Exercise details:
With the line containing "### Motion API" as the start and the line containing "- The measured" as the end, transcribe that span of the entries below exactly, including both.

Stored dataset items
[Start of Attachment]

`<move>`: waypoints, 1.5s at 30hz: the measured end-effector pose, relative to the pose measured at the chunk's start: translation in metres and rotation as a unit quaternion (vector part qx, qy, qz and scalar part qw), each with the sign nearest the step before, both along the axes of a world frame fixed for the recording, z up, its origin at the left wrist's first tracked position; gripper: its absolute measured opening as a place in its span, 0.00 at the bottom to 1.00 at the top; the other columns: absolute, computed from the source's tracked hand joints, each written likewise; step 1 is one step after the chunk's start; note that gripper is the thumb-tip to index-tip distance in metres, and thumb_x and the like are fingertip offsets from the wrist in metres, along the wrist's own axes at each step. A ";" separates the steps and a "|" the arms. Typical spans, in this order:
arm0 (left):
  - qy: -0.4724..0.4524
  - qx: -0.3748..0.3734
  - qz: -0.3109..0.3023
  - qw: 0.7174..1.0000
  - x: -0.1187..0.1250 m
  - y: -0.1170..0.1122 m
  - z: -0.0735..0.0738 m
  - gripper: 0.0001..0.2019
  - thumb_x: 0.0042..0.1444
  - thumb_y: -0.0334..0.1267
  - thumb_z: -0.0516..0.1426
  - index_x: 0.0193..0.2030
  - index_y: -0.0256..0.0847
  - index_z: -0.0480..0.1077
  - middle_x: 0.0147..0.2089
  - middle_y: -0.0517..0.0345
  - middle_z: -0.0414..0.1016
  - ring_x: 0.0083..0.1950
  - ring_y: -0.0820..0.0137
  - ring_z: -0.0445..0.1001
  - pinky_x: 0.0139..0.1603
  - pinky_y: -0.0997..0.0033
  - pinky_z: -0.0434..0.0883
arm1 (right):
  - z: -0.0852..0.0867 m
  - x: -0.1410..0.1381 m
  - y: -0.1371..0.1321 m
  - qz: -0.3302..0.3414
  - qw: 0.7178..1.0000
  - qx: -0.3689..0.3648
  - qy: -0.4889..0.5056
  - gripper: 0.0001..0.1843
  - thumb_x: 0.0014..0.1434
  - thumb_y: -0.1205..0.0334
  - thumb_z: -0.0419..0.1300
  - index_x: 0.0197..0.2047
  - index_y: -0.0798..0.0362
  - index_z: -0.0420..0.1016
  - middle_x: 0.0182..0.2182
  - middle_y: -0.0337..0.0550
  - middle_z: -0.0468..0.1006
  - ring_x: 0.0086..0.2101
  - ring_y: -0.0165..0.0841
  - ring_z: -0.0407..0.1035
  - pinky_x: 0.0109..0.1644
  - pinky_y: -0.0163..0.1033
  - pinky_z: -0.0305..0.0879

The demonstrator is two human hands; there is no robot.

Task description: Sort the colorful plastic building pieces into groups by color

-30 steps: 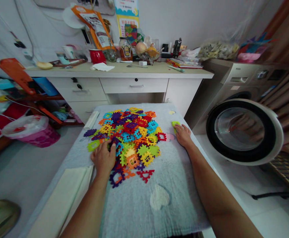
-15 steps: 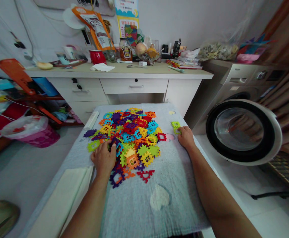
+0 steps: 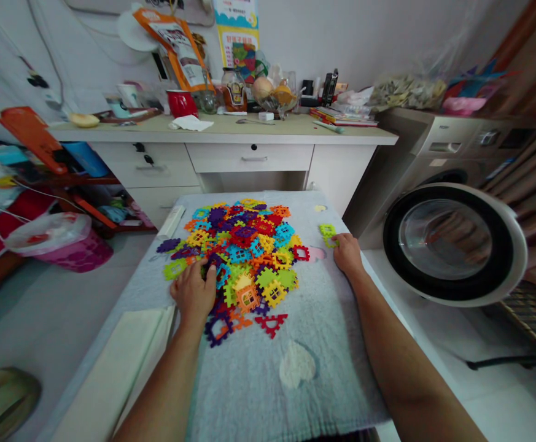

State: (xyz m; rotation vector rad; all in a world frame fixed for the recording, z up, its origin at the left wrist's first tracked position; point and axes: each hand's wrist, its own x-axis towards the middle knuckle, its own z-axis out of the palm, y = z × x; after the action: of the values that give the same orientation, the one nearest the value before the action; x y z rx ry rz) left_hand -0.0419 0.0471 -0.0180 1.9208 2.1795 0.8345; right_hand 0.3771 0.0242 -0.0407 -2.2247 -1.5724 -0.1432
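Observation:
A heap of interlocking plastic building pieces (image 3: 244,252) in many colours lies on a cloth-covered table (image 3: 253,393). My left hand (image 3: 194,287) rests at the heap's left front edge, thumb apart from the fingers, beside a dark purple piece and a light blue piece (image 3: 223,275). Its fingertips are partly hidden among the pieces. On the right of the table, away from the heap, my right hand (image 3: 348,253) has its fingers curled at a lime green piece (image 3: 328,231) lying flat. Part of the green plastic is hidden under those fingertips. A red triangular piece (image 3: 272,324) lies in front of the heap.
Behind the table stands a white desk (image 3: 249,138) with jars, a red mug (image 3: 182,103) and books on it. A washing machine's round door (image 3: 452,242) hangs open at right. A folded pale board (image 3: 134,356) lies along the left edge; a pink bin (image 3: 83,245) stands beyond.
Both hands stay at nearly the same places on the table. The whole view has shifted slightly; the pieces show no clear movement.

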 end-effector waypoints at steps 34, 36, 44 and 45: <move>-0.012 0.093 -0.007 0.996 -0.007 0.008 -0.020 0.18 0.63 0.46 0.52 0.53 0.39 0.74 0.68 0.38 0.59 0.72 0.52 0.55 0.73 0.45 0.51 | 0.024 -0.054 -0.012 0.320 0.936 0.033 0.143 0.08 0.64 0.64 0.59 0.43 0.50 0.81 0.43 0.47 0.82 0.45 0.38 0.74 0.54 0.45 0.68; -0.014 0.087 -0.006 0.996 -0.007 0.008 -0.019 0.19 0.63 0.46 0.52 0.52 0.39 0.74 0.67 0.38 0.61 0.71 0.53 0.56 0.73 0.46 0.51 | 0.024 -0.055 -0.012 0.312 0.937 0.037 0.153 0.09 0.64 0.65 0.58 0.42 0.50 0.81 0.43 0.47 0.82 0.45 0.38 0.74 0.54 0.45 0.68; -0.023 0.062 0.009 0.998 -0.007 0.010 -0.019 0.22 0.63 0.51 0.50 0.53 0.40 0.75 0.65 0.39 0.65 0.69 0.53 0.60 0.72 0.49 0.54 | 0.018 -0.053 -0.012 0.282 0.944 0.043 0.168 0.12 0.56 0.70 0.57 0.40 0.51 0.79 0.40 0.46 0.81 0.42 0.37 0.74 0.51 0.42 0.69; -0.023 0.060 0.009 0.998 -0.007 0.010 -0.018 0.22 0.63 0.51 0.50 0.53 0.40 0.75 0.65 0.40 0.66 0.69 0.53 0.61 0.71 0.50 0.55 | 0.017 -0.053 -0.012 0.271 0.946 0.044 0.174 0.12 0.56 0.70 0.56 0.41 0.51 0.79 0.40 0.46 0.81 0.42 0.37 0.74 0.50 0.42 0.69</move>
State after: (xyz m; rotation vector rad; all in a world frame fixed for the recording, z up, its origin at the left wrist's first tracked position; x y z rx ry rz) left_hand -0.0491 0.0569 -0.0364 1.9173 2.1694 1.0231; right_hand 0.3242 0.0122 -0.0239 -1.5664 -1.8519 0.3149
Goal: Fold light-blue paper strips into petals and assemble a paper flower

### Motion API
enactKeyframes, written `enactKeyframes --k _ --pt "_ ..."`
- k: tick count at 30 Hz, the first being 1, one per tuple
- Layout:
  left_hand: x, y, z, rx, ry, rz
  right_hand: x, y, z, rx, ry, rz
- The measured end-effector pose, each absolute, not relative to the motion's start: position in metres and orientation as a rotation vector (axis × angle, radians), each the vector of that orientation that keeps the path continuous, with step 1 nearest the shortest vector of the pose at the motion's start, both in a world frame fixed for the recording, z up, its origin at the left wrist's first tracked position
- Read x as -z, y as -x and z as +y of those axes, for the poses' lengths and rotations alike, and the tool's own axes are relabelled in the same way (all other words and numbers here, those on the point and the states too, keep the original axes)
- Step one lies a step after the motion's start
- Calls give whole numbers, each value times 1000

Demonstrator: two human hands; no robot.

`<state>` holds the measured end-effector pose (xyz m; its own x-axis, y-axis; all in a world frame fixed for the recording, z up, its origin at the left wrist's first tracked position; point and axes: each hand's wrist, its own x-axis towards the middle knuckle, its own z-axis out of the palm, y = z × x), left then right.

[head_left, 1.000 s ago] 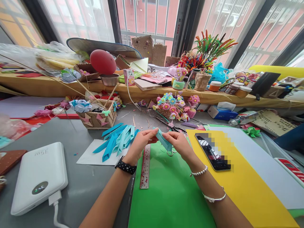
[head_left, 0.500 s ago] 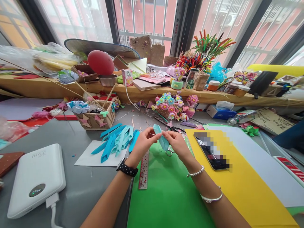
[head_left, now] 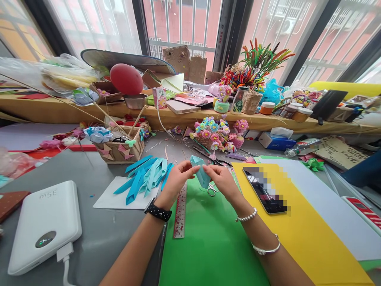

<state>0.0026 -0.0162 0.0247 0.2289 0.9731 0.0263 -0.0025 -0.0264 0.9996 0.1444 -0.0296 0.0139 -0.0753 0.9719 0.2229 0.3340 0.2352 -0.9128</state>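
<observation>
A light blue piece of folded paper [head_left: 204, 179] is held up between my two hands, above the green sheet [head_left: 214, 238]. My left hand [head_left: 181, 176] pinches its left edge, and my right hand [head_left: 222, 178] grips the right edge with thumb and fingers. Beneath lie a pair of scissors [head_left: 211, 190], partly hidden by the paper and hand, and a patterned ruler [head_left: 179, 216]. Left of my left hand, several folded blue paper strips [head_left: 154, 174] are piled on a white sheet [head_left: 105, 197].
A phone [head_left: 263, 190] rests on yellow paper [head_left: 297, 234] at right. A white power bank [head_left: 46, 222] with a cable sits at left. Behind stand a cardboard basket [head_left: 122, 153] and small crafted flowers [head_left: 212, 131]. A crowded ledge [head_left: 184, 119] runs along the window.
The blue paper has turned so a broader, opened face shows between my fingers. Both hands stay in nearly the same place.
</observation>
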Motion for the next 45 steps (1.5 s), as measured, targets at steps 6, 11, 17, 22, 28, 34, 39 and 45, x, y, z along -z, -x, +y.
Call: enactKeyframes --k 6,11,17,22,28,34,39,45 --pt "-23 -8 -17 -1044 -1348 1090 -14 -142 -33 -729 1329 -1580" --pt "-16 -8 -14 -1162 -1410 1182 -15 -139 -35 -963 1291 -1510" --pt "-17 0 -12 -1156 -1536 1132 -18 -145 -32 -1161 1279 -1467" --pt "-19 9 -9 -1178 -1905 1241 -24 -157 -29 -1076 1271 -1451" --pt "-24 8 -12 -1076 -2089 1086 -25 -164 -29 -918 1211 -1558" --pt "-32 10 -14 -1067 -1821 1102 -29 -164 -30 -877 1227 -1554" --pt "-33 14 -11 -1057 -1679 1140 -30 -167 -30 -896 1187 -1528" --pt "-30 11 -12 -1089 -1660 1063 -27 -162 -31 -1029 1084 -1472"
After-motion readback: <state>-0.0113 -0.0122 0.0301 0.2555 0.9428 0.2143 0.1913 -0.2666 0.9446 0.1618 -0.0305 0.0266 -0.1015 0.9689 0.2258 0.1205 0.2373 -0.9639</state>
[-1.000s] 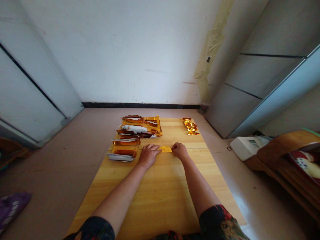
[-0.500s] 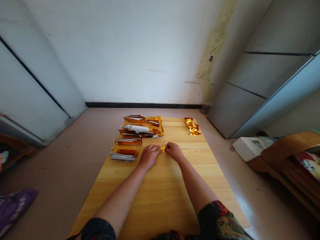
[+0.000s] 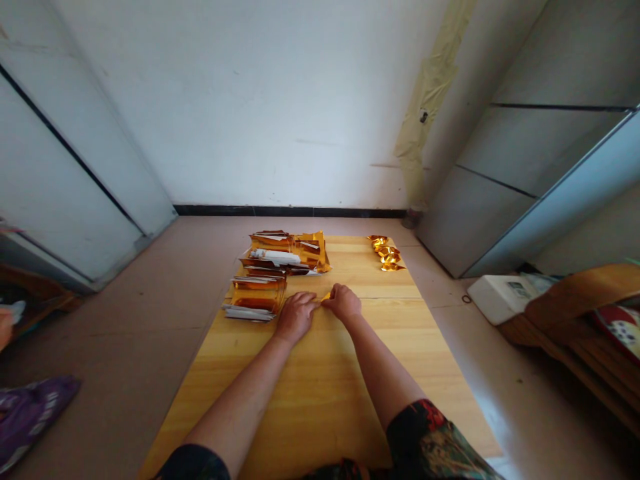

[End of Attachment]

Finished exercise:
### Motion API
enactKeyframes, written `enactKeyframes --k _ --pt "_ ..."`
- k: tick count at 30 Hz, the first being 1, one per tuple
- Layout:
  left_hand: x, y, z, rx, ry, rz
  right_hand: x, y, z, rx, ry, rz
- The measured end-effector pose, each absolute, not relative to the motion's start: position in metres and orientation as a rotation vector (axis × angle, radians), each the vector of that orientation that keeps the path continuous, with step 1 nearest the shortest vector of the pose at the motion's start, both in a world frame fixed for the recording, z up, its origin at the left wrist's first tracked position

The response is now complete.